- **TASK**
Return every line in the entries below where the word "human" shows up.

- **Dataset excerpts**
-- Opening Marker --
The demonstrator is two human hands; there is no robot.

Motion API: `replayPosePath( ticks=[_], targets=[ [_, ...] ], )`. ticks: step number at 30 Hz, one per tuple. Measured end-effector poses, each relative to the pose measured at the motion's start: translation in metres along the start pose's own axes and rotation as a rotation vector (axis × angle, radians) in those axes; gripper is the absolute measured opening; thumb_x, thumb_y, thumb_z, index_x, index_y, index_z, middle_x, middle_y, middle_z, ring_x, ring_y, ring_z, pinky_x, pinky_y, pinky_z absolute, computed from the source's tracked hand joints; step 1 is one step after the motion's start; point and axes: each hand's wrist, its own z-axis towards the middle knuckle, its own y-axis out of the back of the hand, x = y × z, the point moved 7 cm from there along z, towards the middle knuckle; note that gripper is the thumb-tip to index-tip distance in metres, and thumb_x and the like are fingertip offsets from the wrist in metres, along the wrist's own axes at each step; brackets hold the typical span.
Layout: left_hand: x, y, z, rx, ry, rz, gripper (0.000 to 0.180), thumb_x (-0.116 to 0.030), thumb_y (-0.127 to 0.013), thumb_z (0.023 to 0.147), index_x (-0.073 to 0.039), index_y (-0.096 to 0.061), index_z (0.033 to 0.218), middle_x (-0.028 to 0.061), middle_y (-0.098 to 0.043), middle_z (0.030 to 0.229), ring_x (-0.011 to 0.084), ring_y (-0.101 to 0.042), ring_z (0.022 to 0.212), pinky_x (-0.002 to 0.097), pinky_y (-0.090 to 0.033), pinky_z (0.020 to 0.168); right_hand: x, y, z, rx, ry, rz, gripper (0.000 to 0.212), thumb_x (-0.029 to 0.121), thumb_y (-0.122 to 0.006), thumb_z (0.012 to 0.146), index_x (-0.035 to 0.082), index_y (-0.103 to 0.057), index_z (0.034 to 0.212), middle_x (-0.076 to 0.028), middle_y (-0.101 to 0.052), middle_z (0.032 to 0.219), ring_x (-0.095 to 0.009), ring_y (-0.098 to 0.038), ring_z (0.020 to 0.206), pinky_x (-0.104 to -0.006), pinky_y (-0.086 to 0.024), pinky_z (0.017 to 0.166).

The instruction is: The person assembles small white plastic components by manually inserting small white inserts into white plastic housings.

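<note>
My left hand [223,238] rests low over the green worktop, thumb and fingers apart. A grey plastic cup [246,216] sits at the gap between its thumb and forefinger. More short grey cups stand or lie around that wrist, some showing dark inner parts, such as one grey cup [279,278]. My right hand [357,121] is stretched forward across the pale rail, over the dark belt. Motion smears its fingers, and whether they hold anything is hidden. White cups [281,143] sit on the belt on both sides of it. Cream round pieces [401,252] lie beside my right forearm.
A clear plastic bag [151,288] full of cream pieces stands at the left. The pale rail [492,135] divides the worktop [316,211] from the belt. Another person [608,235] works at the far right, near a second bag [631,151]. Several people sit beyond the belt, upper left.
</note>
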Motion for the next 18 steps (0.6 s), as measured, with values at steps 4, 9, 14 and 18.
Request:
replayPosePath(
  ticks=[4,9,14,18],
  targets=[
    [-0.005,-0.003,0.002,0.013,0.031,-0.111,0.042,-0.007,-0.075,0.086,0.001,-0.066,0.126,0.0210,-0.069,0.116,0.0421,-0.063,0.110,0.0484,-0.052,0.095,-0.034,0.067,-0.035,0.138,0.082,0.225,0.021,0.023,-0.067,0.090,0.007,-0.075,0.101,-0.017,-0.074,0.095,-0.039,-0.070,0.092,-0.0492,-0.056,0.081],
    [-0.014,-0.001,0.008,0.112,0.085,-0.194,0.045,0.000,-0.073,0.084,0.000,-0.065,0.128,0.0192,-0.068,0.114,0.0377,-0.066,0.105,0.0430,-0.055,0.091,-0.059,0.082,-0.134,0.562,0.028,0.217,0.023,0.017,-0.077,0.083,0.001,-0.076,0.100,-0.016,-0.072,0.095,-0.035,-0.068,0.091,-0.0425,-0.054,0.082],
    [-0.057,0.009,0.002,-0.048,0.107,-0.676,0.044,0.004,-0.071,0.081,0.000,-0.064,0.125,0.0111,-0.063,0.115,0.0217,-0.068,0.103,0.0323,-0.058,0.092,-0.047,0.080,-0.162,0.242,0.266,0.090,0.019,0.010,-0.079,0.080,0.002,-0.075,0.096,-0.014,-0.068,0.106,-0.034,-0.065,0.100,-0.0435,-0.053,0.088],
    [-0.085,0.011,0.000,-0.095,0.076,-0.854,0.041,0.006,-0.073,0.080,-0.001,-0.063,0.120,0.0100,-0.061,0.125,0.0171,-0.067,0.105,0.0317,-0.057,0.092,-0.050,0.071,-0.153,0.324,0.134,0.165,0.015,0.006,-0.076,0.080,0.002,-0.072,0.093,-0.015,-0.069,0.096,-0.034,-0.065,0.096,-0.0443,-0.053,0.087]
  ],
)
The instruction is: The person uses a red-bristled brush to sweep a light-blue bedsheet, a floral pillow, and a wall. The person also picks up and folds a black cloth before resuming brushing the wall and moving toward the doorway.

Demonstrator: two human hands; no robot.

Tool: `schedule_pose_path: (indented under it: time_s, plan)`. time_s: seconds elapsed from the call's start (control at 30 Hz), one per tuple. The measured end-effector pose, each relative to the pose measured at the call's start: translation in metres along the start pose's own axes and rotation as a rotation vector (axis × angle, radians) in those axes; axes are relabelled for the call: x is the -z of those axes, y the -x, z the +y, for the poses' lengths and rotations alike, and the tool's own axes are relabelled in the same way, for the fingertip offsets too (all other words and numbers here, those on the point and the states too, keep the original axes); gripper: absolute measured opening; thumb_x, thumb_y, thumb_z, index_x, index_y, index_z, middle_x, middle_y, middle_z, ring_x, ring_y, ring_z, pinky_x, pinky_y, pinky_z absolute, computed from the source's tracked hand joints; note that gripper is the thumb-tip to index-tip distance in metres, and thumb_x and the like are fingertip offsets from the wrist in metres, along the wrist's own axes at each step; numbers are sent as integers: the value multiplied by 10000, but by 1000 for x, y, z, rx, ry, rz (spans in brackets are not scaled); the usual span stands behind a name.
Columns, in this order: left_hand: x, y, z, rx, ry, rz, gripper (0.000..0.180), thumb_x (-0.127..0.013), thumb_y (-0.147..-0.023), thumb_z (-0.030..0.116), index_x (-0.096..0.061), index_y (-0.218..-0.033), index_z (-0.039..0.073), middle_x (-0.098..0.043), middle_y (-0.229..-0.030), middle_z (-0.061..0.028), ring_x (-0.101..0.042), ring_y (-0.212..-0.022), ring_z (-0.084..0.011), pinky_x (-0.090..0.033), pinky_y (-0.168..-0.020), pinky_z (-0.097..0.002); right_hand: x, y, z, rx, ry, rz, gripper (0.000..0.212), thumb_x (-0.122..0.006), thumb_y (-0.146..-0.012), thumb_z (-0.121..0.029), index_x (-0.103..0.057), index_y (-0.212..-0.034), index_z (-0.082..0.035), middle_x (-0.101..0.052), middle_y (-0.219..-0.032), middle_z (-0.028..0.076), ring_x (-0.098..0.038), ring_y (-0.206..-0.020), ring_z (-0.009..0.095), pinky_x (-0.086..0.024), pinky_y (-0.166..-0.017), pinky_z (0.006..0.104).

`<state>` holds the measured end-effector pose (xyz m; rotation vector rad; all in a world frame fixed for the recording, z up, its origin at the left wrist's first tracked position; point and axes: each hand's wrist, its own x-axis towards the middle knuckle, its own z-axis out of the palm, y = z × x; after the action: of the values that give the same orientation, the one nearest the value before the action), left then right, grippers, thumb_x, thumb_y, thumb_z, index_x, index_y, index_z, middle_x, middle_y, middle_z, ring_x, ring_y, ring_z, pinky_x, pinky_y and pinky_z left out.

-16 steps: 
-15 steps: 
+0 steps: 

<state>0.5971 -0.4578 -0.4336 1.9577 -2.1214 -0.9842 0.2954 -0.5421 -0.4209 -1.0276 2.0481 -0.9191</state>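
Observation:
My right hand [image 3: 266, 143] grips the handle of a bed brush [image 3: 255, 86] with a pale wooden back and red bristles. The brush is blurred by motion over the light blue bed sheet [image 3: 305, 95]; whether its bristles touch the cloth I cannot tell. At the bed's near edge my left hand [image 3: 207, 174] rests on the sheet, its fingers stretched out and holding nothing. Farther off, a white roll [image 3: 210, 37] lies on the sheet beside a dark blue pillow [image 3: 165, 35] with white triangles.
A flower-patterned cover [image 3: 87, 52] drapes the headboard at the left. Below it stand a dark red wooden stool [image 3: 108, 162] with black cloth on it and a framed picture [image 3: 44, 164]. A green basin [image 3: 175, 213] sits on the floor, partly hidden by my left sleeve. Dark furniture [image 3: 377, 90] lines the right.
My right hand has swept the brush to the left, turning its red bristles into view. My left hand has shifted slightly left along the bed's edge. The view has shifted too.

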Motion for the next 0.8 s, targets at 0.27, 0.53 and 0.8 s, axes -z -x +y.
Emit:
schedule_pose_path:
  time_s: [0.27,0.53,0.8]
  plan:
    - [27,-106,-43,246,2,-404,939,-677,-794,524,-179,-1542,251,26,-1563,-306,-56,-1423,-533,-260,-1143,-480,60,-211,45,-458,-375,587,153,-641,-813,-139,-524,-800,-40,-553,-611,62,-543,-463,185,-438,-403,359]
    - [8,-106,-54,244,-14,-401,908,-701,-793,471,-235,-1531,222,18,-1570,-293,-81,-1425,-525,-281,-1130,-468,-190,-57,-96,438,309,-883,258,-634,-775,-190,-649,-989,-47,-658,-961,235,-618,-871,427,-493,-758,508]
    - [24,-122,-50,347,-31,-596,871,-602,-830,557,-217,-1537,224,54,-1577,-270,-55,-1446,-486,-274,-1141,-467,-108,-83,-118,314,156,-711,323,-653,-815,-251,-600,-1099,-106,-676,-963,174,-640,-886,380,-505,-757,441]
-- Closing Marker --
- **FINAL ANSWER**
The demonstrator is two human hands; there is no robot.
Demonstrator: two human hands; no robot.

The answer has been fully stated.